2.2. X-ray Diffraction Measurements

X-ray diffraction measurements were carried out in a high-resolution double crystal diffractometer, which was customized for line profile analysis [9]. The diffractometer equipped with a fine-focus rotating copper anode (RA-MultiMax9, Rigaku, Tokyo, Japan) was operated at 40 kV and 100 mA. In order to subtract Kα₂ component from the Cu Kα beam, a design of a plane Ge (220) primary monochromator combined with a 160 mm wide slit was applied. In the diffraction geometry of a parallel beam, the beam size on the sample surface was about 0.2 mm × 1.5 mm. The diffraction intensities scattered from the specimen were collected by curve imaging plates (IPs). The linear spatial resolution of the IPs was 50 μm. The IPs were located at an arc of 300 mm far from the specimen, so that scattering angular range 2θ = 30° to 150° could be covered at one time. The X-ray diffraction measurements were performed in the center region of the deformed samples. All the specimens were mechanically polished and then chemically etched to remove surface damages before the X-ray diffraction measurements. The intensity distributions along the Debye–Scherrer arcs on the IPs were integrated to obtain the one-dimensional diffraction pattern as a function of 2θ. The typical diffraction patterns of the quasi-static, Hopkinson bar and electric gun compressed Cu specimens are shown in Figure 3a–c, respectively.

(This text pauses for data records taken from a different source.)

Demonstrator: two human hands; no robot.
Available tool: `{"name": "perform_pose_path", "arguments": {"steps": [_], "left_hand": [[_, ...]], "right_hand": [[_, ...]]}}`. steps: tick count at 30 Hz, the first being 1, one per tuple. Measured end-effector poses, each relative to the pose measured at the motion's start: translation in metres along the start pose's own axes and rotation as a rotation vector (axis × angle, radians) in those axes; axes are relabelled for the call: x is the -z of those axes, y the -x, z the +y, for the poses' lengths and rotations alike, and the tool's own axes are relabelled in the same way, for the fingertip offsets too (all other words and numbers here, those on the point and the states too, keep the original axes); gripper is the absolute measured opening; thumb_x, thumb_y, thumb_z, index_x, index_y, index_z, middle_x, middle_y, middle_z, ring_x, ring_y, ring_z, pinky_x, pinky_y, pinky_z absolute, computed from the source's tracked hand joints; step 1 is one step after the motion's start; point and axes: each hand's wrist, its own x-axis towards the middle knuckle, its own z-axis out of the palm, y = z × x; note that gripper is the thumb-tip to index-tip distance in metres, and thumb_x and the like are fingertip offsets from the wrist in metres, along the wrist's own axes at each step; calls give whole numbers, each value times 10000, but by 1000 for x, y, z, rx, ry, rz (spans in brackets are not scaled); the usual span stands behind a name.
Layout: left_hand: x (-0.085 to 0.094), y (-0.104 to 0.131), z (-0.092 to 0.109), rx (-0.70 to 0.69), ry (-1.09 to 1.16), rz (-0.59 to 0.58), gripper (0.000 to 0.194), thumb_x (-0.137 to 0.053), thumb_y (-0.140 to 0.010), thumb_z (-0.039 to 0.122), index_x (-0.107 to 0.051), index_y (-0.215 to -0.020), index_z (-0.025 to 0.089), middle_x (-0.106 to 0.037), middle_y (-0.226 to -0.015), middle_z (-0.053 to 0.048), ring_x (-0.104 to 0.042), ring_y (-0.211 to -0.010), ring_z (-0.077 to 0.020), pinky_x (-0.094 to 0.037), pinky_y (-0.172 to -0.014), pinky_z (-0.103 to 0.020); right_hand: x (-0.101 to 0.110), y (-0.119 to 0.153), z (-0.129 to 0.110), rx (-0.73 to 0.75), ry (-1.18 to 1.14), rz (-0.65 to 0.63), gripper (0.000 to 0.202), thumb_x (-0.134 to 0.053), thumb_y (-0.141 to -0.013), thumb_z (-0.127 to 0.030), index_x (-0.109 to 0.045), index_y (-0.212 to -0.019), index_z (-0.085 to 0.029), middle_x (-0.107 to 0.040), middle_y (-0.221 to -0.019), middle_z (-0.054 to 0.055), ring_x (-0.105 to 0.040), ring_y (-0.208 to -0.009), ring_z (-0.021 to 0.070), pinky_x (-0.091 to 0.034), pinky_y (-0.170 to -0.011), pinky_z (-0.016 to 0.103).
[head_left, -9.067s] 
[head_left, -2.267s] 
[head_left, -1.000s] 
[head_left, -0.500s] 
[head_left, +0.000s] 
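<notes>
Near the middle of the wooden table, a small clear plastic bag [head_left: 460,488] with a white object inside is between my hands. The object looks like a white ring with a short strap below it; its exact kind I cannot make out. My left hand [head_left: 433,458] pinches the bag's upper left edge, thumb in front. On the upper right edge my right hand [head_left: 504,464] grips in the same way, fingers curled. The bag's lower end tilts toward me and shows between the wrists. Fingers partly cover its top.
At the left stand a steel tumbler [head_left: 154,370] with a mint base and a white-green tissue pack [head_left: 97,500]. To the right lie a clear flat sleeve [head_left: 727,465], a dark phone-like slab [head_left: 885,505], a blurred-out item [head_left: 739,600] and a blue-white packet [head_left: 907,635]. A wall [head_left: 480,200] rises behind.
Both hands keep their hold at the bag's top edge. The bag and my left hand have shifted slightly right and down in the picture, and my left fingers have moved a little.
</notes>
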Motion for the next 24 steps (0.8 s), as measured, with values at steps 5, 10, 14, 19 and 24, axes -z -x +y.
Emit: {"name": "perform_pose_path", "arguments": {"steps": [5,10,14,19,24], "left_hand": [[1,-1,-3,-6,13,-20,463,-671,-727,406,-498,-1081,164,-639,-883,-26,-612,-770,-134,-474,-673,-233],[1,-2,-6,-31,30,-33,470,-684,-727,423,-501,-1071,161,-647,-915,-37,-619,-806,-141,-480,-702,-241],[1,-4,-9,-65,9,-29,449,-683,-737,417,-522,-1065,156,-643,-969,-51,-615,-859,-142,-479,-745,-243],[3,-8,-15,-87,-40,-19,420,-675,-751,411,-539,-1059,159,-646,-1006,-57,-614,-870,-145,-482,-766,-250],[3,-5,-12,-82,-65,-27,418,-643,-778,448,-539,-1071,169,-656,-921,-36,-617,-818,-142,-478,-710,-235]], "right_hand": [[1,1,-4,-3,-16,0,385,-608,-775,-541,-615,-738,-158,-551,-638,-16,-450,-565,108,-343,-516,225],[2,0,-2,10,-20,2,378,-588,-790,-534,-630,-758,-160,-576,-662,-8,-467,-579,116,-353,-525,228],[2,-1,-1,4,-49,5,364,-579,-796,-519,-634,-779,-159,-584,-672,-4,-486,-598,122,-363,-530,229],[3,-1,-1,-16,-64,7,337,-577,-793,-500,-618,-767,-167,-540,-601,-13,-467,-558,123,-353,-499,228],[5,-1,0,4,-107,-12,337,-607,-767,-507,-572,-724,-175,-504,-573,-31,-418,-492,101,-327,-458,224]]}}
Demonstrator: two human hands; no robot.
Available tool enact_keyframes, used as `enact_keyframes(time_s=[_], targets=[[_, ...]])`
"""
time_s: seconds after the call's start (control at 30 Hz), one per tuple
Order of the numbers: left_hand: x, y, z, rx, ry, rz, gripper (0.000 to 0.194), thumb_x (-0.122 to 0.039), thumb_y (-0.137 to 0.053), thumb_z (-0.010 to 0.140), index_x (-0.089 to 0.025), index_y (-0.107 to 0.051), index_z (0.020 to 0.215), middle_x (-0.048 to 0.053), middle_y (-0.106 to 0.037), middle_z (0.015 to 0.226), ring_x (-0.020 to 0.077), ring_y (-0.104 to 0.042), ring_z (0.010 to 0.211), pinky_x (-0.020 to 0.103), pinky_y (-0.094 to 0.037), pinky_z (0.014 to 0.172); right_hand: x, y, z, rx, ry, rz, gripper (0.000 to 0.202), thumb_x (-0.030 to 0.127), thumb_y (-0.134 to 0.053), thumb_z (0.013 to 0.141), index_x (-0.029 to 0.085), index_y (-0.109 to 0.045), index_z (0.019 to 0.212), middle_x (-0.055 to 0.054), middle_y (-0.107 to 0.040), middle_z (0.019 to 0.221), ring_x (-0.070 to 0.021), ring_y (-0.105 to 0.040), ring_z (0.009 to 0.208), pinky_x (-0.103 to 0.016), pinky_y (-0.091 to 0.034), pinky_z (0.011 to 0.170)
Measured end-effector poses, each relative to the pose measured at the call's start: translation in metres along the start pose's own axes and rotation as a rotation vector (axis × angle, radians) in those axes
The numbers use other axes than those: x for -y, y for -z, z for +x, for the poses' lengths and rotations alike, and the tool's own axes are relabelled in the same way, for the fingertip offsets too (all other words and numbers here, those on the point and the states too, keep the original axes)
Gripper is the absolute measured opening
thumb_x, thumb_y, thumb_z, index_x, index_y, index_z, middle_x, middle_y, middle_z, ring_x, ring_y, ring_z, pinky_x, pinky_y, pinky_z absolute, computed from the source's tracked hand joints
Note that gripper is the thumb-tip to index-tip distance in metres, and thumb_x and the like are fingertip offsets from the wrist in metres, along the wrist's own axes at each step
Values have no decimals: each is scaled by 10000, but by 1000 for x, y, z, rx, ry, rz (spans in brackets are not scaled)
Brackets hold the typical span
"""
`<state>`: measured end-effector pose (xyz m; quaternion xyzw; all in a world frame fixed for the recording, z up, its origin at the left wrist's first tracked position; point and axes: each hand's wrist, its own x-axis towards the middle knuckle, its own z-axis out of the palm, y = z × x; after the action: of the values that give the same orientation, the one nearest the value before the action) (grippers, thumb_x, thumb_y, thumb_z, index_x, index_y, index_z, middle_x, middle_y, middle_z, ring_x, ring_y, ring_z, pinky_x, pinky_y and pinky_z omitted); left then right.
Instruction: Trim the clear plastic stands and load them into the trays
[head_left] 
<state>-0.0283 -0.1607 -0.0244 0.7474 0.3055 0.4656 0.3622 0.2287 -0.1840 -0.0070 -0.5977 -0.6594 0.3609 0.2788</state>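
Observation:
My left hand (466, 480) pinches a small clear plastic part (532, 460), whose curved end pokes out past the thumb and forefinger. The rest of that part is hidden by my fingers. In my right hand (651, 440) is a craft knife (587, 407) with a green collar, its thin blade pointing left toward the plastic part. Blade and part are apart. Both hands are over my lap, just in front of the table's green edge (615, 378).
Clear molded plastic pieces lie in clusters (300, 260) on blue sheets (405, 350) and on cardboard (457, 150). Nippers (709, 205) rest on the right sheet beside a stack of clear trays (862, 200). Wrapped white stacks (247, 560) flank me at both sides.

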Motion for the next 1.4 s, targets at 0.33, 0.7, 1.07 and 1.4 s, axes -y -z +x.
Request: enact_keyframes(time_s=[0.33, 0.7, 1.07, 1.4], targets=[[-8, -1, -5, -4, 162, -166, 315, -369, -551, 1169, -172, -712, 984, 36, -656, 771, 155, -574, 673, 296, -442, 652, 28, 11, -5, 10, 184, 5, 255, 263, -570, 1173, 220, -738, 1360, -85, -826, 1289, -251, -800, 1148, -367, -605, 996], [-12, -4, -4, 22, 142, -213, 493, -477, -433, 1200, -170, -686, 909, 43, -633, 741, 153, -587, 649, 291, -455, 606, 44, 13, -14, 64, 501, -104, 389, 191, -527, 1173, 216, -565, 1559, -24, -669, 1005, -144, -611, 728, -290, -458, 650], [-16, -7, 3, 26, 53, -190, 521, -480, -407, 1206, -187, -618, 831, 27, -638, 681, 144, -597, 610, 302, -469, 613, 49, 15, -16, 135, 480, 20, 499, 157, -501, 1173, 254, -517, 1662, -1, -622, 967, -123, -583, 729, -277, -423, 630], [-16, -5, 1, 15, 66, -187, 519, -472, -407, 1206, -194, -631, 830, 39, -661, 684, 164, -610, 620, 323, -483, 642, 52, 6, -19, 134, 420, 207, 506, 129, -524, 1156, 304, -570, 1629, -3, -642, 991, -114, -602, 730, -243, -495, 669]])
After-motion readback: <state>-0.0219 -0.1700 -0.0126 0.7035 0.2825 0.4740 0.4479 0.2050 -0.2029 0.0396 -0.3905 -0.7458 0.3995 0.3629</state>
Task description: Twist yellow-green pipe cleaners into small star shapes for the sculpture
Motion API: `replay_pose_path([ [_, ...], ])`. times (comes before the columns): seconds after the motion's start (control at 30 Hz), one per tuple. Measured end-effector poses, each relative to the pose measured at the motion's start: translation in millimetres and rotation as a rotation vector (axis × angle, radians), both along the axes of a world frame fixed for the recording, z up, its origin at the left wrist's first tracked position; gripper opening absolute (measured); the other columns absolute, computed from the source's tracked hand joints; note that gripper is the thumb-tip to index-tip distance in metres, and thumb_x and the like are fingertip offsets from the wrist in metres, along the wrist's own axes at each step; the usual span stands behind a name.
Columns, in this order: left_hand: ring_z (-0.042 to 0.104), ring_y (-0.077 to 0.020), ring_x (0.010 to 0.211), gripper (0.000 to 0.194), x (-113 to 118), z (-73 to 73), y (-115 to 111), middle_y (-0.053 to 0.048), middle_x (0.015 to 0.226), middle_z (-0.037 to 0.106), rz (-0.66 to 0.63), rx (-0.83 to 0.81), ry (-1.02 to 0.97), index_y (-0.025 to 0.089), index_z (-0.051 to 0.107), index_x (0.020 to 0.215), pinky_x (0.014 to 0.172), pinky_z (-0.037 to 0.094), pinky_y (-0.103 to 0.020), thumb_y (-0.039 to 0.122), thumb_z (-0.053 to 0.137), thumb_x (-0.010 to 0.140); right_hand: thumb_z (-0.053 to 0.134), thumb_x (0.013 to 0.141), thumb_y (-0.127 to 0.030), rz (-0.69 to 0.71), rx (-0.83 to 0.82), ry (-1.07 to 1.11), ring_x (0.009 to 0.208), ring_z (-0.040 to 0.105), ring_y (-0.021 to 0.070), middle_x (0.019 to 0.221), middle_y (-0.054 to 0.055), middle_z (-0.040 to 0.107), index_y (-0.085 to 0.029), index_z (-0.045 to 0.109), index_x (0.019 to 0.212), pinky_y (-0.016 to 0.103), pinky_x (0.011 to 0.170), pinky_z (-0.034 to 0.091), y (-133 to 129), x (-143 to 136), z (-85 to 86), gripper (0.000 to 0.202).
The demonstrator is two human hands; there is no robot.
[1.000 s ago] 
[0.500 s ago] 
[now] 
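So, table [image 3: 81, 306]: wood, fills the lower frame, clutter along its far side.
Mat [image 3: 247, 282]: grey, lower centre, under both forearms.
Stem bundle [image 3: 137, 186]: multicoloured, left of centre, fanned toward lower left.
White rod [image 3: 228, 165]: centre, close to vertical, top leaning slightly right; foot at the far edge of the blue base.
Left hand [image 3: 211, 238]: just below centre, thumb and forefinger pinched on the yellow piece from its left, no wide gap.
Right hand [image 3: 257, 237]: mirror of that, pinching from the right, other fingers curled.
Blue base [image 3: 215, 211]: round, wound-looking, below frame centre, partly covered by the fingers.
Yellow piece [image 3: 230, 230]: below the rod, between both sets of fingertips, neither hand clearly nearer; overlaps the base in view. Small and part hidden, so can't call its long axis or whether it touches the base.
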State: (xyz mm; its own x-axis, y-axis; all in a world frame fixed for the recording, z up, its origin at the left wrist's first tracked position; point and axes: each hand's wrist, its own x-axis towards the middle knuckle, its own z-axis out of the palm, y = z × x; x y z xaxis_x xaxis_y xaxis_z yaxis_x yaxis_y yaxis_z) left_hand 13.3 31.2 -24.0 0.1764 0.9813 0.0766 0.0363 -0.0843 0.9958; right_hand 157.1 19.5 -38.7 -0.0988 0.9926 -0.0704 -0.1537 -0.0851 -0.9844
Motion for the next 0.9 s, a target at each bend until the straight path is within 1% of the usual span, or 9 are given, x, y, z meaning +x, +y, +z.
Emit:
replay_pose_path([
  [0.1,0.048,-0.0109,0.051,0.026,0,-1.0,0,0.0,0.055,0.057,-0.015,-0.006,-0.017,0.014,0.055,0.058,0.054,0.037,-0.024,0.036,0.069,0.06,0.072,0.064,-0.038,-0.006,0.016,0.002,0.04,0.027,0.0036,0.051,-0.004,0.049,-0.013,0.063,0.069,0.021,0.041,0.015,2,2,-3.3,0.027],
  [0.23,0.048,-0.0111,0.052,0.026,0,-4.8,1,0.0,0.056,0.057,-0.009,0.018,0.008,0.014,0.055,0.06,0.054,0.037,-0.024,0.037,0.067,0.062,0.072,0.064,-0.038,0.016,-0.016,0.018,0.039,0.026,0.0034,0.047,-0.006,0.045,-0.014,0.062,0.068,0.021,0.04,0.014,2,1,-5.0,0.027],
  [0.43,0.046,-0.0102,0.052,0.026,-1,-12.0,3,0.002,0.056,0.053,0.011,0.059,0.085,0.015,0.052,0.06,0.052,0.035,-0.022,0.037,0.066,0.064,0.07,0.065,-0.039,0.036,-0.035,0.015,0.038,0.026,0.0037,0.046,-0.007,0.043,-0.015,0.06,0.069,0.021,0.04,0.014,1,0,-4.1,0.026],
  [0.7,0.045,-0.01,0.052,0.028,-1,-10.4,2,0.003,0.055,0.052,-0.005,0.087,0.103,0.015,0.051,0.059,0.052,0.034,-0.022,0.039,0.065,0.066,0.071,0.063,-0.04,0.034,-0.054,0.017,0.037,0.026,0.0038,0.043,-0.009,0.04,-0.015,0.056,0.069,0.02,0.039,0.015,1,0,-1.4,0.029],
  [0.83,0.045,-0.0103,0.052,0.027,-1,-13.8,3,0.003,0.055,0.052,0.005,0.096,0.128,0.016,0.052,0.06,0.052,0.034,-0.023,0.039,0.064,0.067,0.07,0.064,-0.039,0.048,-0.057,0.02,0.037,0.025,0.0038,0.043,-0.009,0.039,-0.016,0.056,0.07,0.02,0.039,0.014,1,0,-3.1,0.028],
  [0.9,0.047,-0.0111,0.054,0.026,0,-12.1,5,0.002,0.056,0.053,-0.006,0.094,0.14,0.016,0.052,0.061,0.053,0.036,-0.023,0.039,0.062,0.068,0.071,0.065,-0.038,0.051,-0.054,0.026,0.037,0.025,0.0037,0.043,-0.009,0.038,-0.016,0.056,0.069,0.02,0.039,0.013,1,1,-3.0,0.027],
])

2.3. Evaluation of the X-ray Diffraction Patterns

The measured diffraction patterns were matched to the calculated patterns using the CMWP procedure. In the evaluation of CMWP, the theoretical model was established based on the convolution of physical effects of various lattice defects, which include dislocations, crystallite size, twins, and stacking faults. With the nonlinear fitting process, the best solution of the microstructure parameters for the samples could be provided. Although the models of intrinsic or extrinsic stacking faults or twin boundaries were implemented in CMWP, planar defects in the current Cu samples were hardly confirmed in the following evaluation. Therefore, for the fcc Cu, we just needed to consider five microstructural parameters for the whole pattern calculation. The parameters can be categorized into two types: one is dislocation parameters, which are the dislocation density, ρ, the effective outer cut-off radius, R_e, and the q parameter; the other is crystallite size parameters. For the latter, if the crystallite size distribution is assumed to be a log-normal size distribution, they are the median, m, and the logarithmic variance, ${\sigma }_{\mathrm{L}\mathrm{N}}$. Here, we briefly introduce these microstructural parameters. For the log-normal size distribution, the area’s average crystallite size can be given by [26,27]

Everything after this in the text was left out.